▶ _The task_
The required output is every record, reproduced exactly.

(Entries supplied begins)

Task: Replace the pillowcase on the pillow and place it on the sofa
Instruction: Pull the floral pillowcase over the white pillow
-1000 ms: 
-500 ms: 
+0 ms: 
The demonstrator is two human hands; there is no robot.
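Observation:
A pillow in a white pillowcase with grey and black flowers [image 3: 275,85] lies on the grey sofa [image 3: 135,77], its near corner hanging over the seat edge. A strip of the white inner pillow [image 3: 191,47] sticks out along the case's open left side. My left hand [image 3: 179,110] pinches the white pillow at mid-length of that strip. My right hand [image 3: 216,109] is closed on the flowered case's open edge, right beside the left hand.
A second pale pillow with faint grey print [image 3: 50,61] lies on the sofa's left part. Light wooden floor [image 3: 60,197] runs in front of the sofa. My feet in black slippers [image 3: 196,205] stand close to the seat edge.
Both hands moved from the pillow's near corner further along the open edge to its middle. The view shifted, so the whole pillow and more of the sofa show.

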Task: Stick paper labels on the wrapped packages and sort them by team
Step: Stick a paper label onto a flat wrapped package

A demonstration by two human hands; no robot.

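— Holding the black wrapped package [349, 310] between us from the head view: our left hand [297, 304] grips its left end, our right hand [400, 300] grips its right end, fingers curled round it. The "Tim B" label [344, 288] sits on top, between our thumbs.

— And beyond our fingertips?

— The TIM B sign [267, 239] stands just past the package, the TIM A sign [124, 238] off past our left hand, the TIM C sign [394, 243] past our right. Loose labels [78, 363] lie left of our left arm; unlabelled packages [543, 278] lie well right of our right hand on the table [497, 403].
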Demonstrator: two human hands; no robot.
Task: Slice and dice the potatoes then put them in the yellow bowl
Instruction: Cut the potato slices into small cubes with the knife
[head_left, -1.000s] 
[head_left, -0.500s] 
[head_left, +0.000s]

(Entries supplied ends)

▶ _Response area_
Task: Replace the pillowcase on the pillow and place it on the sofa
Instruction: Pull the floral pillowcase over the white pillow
-1000 ms: 
-500 ms: 
+0 ms: 
The demonstrator is two human hands; there is no robot.
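Observation:
A pillow in a white pillowcase with grey and black flowers [image 3: 275,85] lies on the grey sofa [image 3: 135,77], its near corner hanging over the seat edge. A strip of the white inner pillow [image 3: 191,47] sticks out along the case's open left side. My left hand [image 3: 179,110] pinches the white pillow at mid-length of that strip. My right hand [image 3: 216,109] is closed on the flowered case's open edge, right beside the left hand.
A second pale pillow with faint grey print [image 3: 50,61] lies on the sofa's left part. Light wooden floor [image 3: 60,197] runs in front of the sofa. My feet in black slippers [image 3: 196,205] stand close to the seat edge.
Both hands moved from the pillow's near corner further along the open edge to its middle. The view shifted, so the whole pillow and more of the sofa show.
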
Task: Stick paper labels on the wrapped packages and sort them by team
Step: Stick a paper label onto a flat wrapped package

A demonstration by two human hands; no robot.

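— Holding the black wrapped package [349, 310] between us from the head view: our left hand [297, 304] grips its left end, our right hand [400, 300] grips its right end, fingers curled round it. The "Tim B" label [344, 288] sits on top, between our thumbs.

— And beyond our fingertips?

— The TIM B sign [267, 239] stands just past the package, the TIM A sign [124, 238] off past our left hand, the TIM C sign [394, 243] past our right. Loose labels [78, 363] lie left of our left arm; unlabelled packages [543, 278] lie well right of our right hand on the table [497, 403].
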Demonstrator: two human hands; no robot.
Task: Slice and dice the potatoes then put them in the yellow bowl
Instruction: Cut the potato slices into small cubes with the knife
[head_left, -1.000s] 
[head_left, -0.500s] 
[head_left, +0.000s]

No further output is expected for this exercise.